Although its price has dipped substantially, there still wouldn't be many who think China Best Group Holding's price-to-sales (or "P/S") ratio of 0.7x is worth a mention when the median P/S in Hong Kong's Retail Distributors industry is similar at about 0.6x. However, investors might be overlooking a clear opportunity or potential setback if there is no rational basis for the P/S.

See our latest analysis for China Best Group Holding

ps-multiple-vs-industry
SEHK:370 Price to Sales Ratio vs Industry March 15th 2024

What Does China Best Group Holding's Recent Performance Look Like?

As an illustration, revenue has deteriorated at China Best Group Holding over the last year, which is not ideal at all. It might be that many expect the company to put the disappointing revenue performance behind them over the coming period, which has kept the P/S from falling.
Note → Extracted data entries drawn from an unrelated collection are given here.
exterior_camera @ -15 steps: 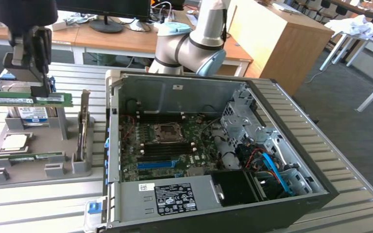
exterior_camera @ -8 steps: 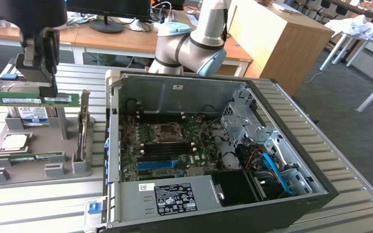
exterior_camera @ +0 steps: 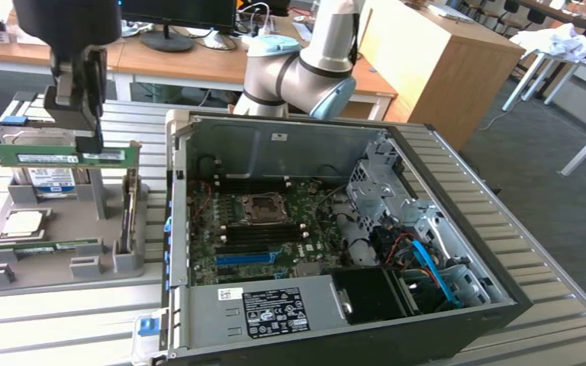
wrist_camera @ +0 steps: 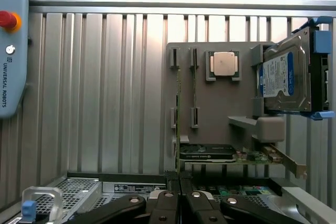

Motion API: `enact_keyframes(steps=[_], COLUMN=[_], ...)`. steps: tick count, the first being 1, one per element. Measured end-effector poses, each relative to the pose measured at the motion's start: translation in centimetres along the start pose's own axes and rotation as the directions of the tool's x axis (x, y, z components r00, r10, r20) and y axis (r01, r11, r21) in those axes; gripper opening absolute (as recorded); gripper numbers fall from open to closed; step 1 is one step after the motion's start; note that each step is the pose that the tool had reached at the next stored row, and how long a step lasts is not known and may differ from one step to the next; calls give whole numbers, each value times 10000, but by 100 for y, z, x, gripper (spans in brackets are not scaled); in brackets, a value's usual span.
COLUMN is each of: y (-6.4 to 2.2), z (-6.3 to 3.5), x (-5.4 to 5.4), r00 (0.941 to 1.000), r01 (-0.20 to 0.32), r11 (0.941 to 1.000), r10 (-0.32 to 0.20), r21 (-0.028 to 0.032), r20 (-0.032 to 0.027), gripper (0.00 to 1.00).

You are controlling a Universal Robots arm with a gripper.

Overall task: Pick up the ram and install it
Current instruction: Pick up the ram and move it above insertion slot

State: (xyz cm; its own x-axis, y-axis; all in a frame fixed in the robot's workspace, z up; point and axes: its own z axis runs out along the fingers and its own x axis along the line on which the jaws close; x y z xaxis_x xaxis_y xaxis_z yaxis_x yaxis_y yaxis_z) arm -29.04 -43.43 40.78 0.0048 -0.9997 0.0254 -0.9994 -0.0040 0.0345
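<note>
The ram (exterior_camera: 64, 155), a long green stick with a white label, hangs level above the grey parts holder (exterior_camera: 59, 268) at the exterior view's left. My gripper (exterior_camera: 89, 143) comes down from above and is shut on the ram's upper edge near its right end. In the wrist view the gripper's black fingers (wrist_camera: 167, 203) are pressed together, and the ram (wrist_camera: 178, 119) appears edge-on as a thin line in front of them. The open computer case (exterior_camera: 497, 305) lies to the exterior view's right, with the motherboard (exterior_camera: 262, 229) and its blue slot (exterior_camera: 242, 258) facing up.
A second green stick (exterior_camera: 49, 245) lies in the holder beside a silver processor (exterior_camera: 24, 223). A hard drive (exterior_camera: 43, 179) stands behind the held ram. A dark expansion card (wrist_camera: 207, 152) sits at the holder's edge. The slatted metal table (exterior_camera: 558, 259) surrounds the case.
</note>
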Motion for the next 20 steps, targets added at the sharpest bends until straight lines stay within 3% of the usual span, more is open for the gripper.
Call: enact_keyframes(steps=[20], y=[-268], z=[-9], x=[2], r00=[10000], r01=[1], r11=[10000], r10=[-1], r21=[0], r20=[0], gripper=[11])
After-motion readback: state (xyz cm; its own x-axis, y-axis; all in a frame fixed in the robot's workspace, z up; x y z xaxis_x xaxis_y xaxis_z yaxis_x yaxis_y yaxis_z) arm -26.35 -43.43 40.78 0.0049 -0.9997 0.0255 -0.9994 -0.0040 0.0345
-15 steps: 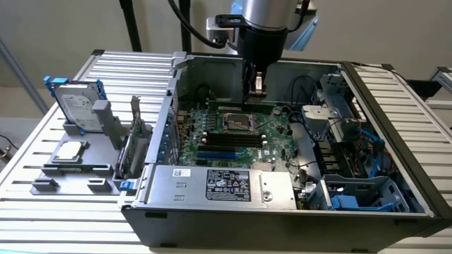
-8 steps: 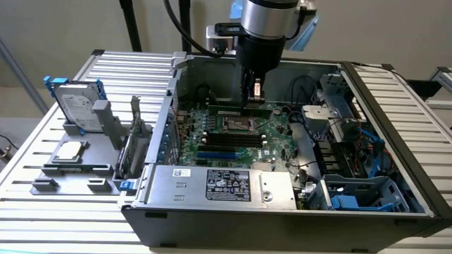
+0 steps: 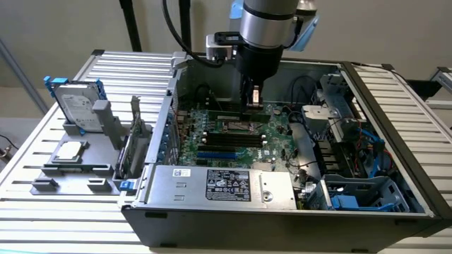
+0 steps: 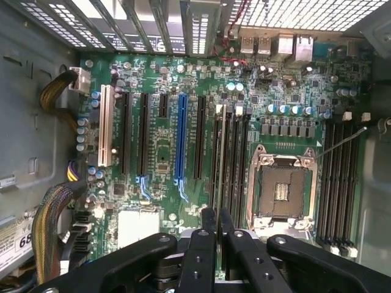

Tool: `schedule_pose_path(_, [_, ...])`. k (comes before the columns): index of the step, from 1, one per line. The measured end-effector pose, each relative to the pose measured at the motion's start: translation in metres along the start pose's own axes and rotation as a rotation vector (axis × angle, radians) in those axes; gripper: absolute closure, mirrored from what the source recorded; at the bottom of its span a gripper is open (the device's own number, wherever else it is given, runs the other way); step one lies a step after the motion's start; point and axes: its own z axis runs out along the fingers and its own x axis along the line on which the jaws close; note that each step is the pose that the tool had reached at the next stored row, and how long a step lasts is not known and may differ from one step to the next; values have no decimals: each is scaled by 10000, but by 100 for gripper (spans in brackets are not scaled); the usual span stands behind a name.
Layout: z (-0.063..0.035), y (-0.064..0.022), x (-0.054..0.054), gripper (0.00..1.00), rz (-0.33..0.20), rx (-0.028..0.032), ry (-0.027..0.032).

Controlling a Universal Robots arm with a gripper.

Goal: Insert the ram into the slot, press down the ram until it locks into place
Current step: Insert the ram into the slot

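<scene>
**Ram gripped edge-on over the black slots**

In the wrist view, the ram (image 4: 220,159) is seen as a thin pale edge, clamped between the two black fingers (image 4: 204,250) of the gripper (image 4: 217,221). It is lined up lengthwise with a bank of long black slots beside the processor socket (image 4: 284,189), over the ones farther from the socket. The slot (image 4: 237,165) cannot be singled out from its neighbours. Whether the ram is already seated or is held just above the bank cannot be told. A second bank of black slots (image 4: 339,177) is seen on the other side of the socket, and a blue slot (image 4: 180,140) lies on the green motherboard (image 4: 162,159), parallel to the ram.

In the exterior view, the gripper (image 3: 253,103) is lowered into the open computer case (image 3: 282,227), above the motherboard. The case is set on a ribbed worktop (image 3: 71,222). A hard drive (image 3: 79,108) is stood upright in a grey holder towards the exterior view's left.
</scene>
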Motion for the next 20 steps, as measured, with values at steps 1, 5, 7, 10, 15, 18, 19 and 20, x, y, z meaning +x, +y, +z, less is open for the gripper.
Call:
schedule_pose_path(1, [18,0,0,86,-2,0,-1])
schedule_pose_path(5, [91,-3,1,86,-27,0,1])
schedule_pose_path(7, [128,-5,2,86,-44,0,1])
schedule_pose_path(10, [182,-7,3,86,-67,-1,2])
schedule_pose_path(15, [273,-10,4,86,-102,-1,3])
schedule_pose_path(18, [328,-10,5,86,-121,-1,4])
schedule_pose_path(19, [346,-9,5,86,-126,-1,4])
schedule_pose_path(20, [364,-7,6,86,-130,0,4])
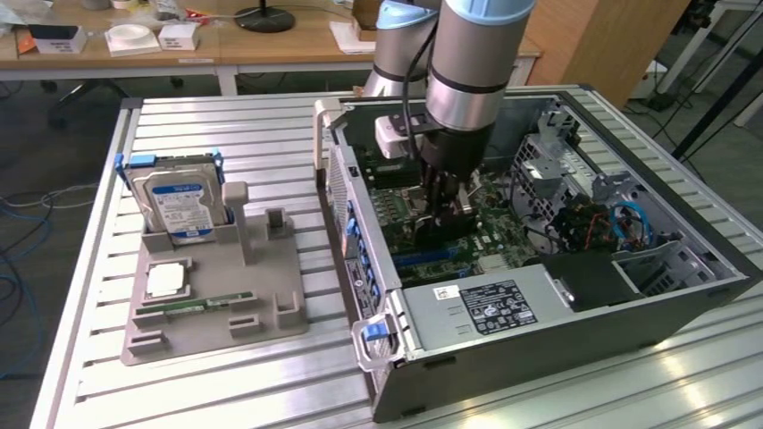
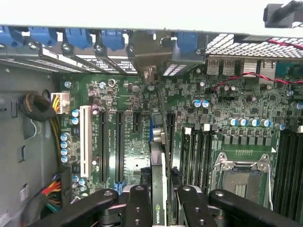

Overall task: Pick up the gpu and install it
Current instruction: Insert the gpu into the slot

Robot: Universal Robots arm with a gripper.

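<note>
The gripper (image 2: pixel 163 208) is clamped on the gpu (image 2: pixel 158 165), held edge-down inside the computer case (image 1: pixel 573 357) over the motherboard (image 2: pixel 236 94) slots; seating it well probably means keeping the card square to its slot. In the exterior view the case lies on a ribbed metal table (image 1: pixel 238 134), three o'clock from the hard drive (image 1: pixel 179 206), desks (image 1: pixel 274 45) at twelve.

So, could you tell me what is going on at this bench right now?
The robot arm reaches down into the open computer case, and its gripper is shut on the gpu, holding it edge-on above the motherboard by the expansion slots. Whether it is seated yet is not clear. On the grey holder beside the case, the hard drive stands upright.
</note>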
If not, then existing shareholders may be a little nervous about the viability of the share price.

Although there are no analyst estimates available for China Best Group Holding, take a look at this free data-rich visualisation to see how the company stacks up on earnings, revenue and cash flow.

How Is China Best Group Holding's Revenue Growth Trending?

In order to justify its P/S ratio, China Best Group Holding would need to produce growth that's similar to the industry.

In reviewing the last year of financials, we were disheartened to see the company's revenues fell to the tune of 50%. This means it has also seen a slide in revenue over the longer-term as revenue is down 57% in total over the last three years. Therefore, it's fair to say the revenue growth recently has been undesirable for the company.

Weighing that medium-term revenue trajectory against the broader industry's one-year forecast for expansion of 19% shows it's an unpleasant look.

With this information, we find it concerning that China Best Group Holding is trading at a fairly similar P/S compared to the industry. It seems most investors are ignoring the recent poor growth rate and are hoping for a turnaround in the company's business prospects. Only the boldest would assume these prices are sustainable as a continuation of recent revenue trends is likely to weigh on the share price eventually.

The Final Word

China Best Group Holding's plummeting stock price has brought its P/S back to a similar region as the rest of the industry. It's argued the price-to-sales ratio is an inferior measure of value within certain industries, but it can be a powerful business sentiment indicator.

We find it unexpected that China Best Group Holding trades at a P/S ratio that is comparable to the rest of the industry, despite experiencing declining revenues during the medium-term, while the industry as a whole is expected to grow. When we see revenue heading backwards in the context of growing industry forecasts, it'd make sense to expect a possible share price decline on the horizon, sending the moderate P/S lower. Unless the the circumstances surrounding the recent medium-term improve, it wouldn't be wrong to expect a a difficult period ahead for the company's shareholders.

Before you settle on your opinion, we've discovered 4 warning signs for China Best Group Holding (2 are significant!) that you should be aware of.

If you're unsure about the strength of China Best Group Holding's business, why not explore our interactive list of stocks with solid business fundamentals for some other companies you may have missed.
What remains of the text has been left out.